Prompt: Each line of the data must be reproduced as it appears.

Supplied data:
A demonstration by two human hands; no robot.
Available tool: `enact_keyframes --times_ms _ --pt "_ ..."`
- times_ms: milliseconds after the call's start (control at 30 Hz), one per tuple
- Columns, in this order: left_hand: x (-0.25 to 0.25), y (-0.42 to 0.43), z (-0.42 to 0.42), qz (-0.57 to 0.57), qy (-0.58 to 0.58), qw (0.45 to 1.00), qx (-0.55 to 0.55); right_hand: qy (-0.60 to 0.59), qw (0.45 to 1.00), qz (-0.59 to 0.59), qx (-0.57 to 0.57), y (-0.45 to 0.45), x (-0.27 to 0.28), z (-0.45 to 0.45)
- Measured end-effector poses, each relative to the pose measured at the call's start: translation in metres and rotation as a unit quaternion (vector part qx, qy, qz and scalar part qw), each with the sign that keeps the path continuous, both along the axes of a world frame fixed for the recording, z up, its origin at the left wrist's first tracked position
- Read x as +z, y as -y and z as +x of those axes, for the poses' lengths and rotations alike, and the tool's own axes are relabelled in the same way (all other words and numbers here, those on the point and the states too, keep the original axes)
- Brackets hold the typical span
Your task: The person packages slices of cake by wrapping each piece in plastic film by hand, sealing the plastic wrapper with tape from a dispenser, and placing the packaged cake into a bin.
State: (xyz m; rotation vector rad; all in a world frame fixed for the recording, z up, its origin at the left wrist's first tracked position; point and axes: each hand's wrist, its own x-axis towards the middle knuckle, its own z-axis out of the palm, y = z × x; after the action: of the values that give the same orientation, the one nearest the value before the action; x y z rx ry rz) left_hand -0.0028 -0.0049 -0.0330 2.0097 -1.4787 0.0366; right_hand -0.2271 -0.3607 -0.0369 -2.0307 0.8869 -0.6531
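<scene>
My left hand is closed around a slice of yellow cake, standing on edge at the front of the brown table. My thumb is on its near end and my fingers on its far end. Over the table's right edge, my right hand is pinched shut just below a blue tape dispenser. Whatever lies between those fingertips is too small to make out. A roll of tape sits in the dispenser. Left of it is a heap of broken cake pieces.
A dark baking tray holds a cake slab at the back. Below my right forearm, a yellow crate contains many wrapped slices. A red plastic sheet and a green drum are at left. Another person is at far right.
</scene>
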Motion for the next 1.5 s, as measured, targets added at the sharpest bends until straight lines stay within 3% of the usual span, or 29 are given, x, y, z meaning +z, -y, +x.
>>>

Answer to the exercise:
A demonstration by two human hands; no robot.
Available tool: `enact_keyframes --times_ms _ --pt "_ ..."`
- times_ms: milliseconds after the call's start (control at 30 Hz), one per tuple
- Columns, in this order: left_hand: x (-0.25 to 0.25), y (-0.42 to 0.43), z (-0.42 to 0.42), qz (-0.57 to 0.57), qy (-0.58 to 0.58), qw (0.45 to 1.00), qx (-0.55 to 0.55); right_hand: qy (-0.60 to 0.59), qw (0.45 to 1.00), qz (-0.59 to 0.59), qx (-0.57 to 0.57), y (-0.45 to 0.45), x (-0.27 to 0.28), z (-0.45 to 0.45)
- Measured end-effector poses, each relative to the pose measured at the call's start: translation in metres and rotation as a unit quaternion (vector part qx, qy, qz and scalar part qw), each with the sign that keeps the path continuous, both along the axes of a world frame fixed for the recording, z up, its origin at the left wrist's first tracked position
- Read x as +z, y as -y and z as +x of those axes, for the poses' lengths and rotations alike, and the tool's own axes are relabelled in the same way (all other words and numbers here, those on the point and the states too, keep the original axes)
- Brackets hold the typical span
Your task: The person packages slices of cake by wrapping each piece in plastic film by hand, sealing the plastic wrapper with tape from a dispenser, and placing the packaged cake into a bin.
State: (xyz m; rotation vector rad; all in a world frame fixed for the recording, z up, its origin at the left wrist's first tracked position; point and axes: each hand's wrist, its own x-axis towards the middle knuckle, its own z-axis out of the palm, y = z × x; after the action: of the values that give the same orientation, the one nearest the value before the action; x y z rx ry rz) left_hand -0.0028 -0.0049 -0.0330 2.0097 -1.4787 0.0366; right_hand -0.2271 -0.3607 -0.0369 -2.0307 0.8869 -0.6531
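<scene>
My left hand is closed around a slice of yellow cake, standing on edge at the front of the brown table. My thumb is on its near end and my fingers on its far end. Over the table's right edge, my right hand is pinched shut just below a blue tape dispenser. Whatever lies between those fingertips is too small to make out. A roll of tape sits in the dispenser. Left of it is a heap of broken cake pieces.
A dark baking tray holds a cake slab at the back. Below my right forearm, a yellow crate contains many wrapped slices. A red plastic sheet and a green drum are at left. Another person is at far right.
</scene>
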Motion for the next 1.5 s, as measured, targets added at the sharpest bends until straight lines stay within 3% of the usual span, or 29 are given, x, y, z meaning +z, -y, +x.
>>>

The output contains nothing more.